Tout salarié peut, à un moment de sa carrière, être victime de harcèlement moral. Le harcèlement peut pousser le salarié à s’absenter de son travail, provoquer une diminution de sa productivité… Parfois, l’employeur procède au licenciement du salarié. Dans d’autres cas, c’est le salarié qui souhaite quitter l’entreprise. Si vous êtes dans l’une ou l’autre de ces situations, sachez qu’un licenciement ou démission suite à un licenciement peuvent être contestés.

Mini-sommaire

  1. Harcèlement et licenciement

  2. Harcèlement et démission

1. Harcèlement et licenciement

Lorsque vous êtes licencié après avoir été harcelé(e), vous pouvez vous sentir complètement démuni(e). Cependant, le code du travail (article L.1152-1) précise bien qu’aucun salarié ne peut être licencié s’il a été victime de harcèlement.

Si vous vous estimez victime d’un harcèlement, vous pouvez contester votre licenciement devant le conseil de Prud’hommes. Dans cette situation, l’aide d’un avocat est très précieuse. Il vous aidera non seulement à démontrer le harcèlement, mais également à obtenir des indemnités, voire la réintégration de l’entreprise si vous le souhaitez.

Si vous vous êtes fait(e) harcelé(e), votre licenciement est en effet nul. En d’autres termes, les juges considèrent qu’un licenciement après harcèlement n’est pas justifié.
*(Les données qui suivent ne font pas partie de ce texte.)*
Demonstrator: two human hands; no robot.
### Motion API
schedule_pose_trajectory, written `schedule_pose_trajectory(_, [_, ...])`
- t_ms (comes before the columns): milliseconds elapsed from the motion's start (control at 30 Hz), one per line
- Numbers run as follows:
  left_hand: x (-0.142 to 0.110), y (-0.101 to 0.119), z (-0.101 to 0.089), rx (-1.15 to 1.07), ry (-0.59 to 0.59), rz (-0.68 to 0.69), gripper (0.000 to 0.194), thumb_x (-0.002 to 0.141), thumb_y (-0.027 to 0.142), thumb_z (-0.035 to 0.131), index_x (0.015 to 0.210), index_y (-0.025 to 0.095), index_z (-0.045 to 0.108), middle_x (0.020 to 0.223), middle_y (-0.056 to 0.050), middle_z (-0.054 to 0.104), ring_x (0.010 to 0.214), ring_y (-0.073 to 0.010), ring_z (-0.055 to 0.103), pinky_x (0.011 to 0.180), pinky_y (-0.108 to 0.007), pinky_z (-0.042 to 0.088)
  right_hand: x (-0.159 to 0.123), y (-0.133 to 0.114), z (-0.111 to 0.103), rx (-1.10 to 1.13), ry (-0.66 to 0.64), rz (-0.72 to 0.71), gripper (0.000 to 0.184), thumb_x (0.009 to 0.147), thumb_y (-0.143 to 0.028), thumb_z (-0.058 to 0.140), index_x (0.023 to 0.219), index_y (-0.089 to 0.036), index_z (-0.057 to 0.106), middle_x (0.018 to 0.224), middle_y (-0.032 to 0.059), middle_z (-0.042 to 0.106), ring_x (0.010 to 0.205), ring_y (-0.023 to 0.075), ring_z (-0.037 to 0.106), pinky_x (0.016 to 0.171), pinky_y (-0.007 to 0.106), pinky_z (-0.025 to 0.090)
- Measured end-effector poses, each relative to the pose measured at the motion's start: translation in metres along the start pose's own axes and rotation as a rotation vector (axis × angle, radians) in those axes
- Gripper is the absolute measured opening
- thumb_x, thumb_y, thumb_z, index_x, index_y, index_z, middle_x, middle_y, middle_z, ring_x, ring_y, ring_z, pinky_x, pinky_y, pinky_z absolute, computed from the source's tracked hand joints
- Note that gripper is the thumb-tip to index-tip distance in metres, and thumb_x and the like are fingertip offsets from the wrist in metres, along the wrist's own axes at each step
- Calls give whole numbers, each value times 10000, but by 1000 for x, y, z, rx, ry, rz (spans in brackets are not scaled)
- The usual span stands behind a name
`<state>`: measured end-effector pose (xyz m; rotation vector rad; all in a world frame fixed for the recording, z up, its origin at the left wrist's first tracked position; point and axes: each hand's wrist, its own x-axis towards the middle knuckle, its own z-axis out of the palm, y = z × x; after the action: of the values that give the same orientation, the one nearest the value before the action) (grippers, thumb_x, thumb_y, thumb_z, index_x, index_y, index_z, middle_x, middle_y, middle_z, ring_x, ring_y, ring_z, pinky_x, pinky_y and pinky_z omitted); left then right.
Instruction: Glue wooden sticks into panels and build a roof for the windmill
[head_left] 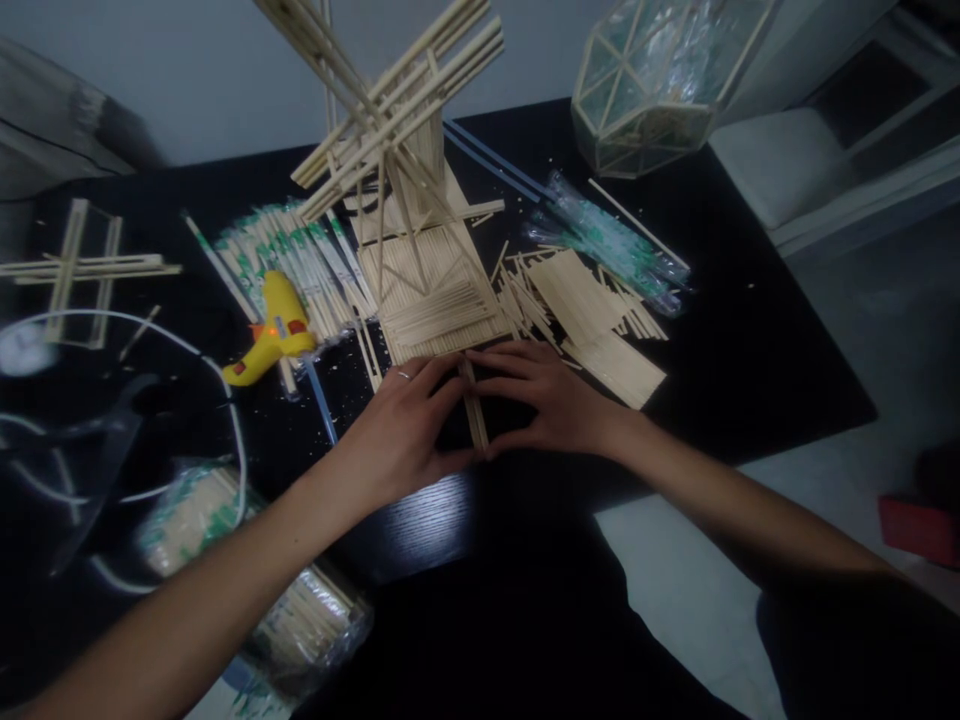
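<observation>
A small bundle of short wooden sticks (475,415) lies lengthwise between my two hands at the table's near side. My left hand (409,425) presses it from the left with thumb and fingertips, a ring on one finger. From the other side, the fingers and thumb of my right hand (544,400) close on the same sticks. Just beyond my fingertips is a wooden windmill model (431,250) with crossed stick blades (405,110), standing on a slatted base. Loose short sticks (442,312) rest on that base.
A yellow glue gun (276,330) lies left on packaged sticks (285,250), its white cord looping leftward. Flat stick panels (577,295) and scattered pieces lie right. A crossed stick frame (82,268), a bag of sticks (315,620) and a glass terrarium (652,90) surround the work.
</observation>
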<state>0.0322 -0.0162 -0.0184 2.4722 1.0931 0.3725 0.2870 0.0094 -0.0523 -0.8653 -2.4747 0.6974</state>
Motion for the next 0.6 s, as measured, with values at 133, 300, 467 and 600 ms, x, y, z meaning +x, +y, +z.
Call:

Notez que votre employeur ne peut pas vous licencier au motif que vous avez dénoncé le harcèlement d’un autre salarié.

L’annulation de votre licenciement vous permet d’obtenir des indemnités et des dommages et intérêts à la fois pour le harcèlement et pour le licenciement abusif.

Vous pouvez également demander de réintégrer votre entreprise, même si cette situation peut s’avérer délicate.

Recourir à un avocat vous permet de maximiser les dommages et intérêts et vos chances de gagner.

2. Harcèlement et démission

Parfois, le harcèlement est si intense que l’employé souhaite démissionner et quitter son emploi au plus vite.
 

Oui, c’est possible, à condition de respecter la forme et la procédure de démission. Vous devez donc exprimer d’une manière claire et non-équivoque votre désir de quitter votre employeur. Attention donc à ne pas le faire sous le coup de la colère !
 

Si vous avez été victime de harcèlement, vous n’avez pas à subir les conséquences  d’une démission “classique”. Il vous faudra saisir le conseil de Prud’hommes pour faire reconnaître que votre démission est le résultat d’un harcèlement.

On parle de “prise d’acte” pour qualifier la décision d’un salarié qui quitte son emploi après avoir été harcelé. Si les juges reconnaissent que vous avez rompu votre contrat par “prise d’acte”, ils vous attribueront des dommages et intérêts, des indemnités, et pourront même ordonner votre réintégration dans l’entreprise si vous le demandez;

Être accompagné d’un avocat permet de maximiser vos chances de gagner face à votre ex-employeur et de maximiser le montant de vos dommages et intérêts.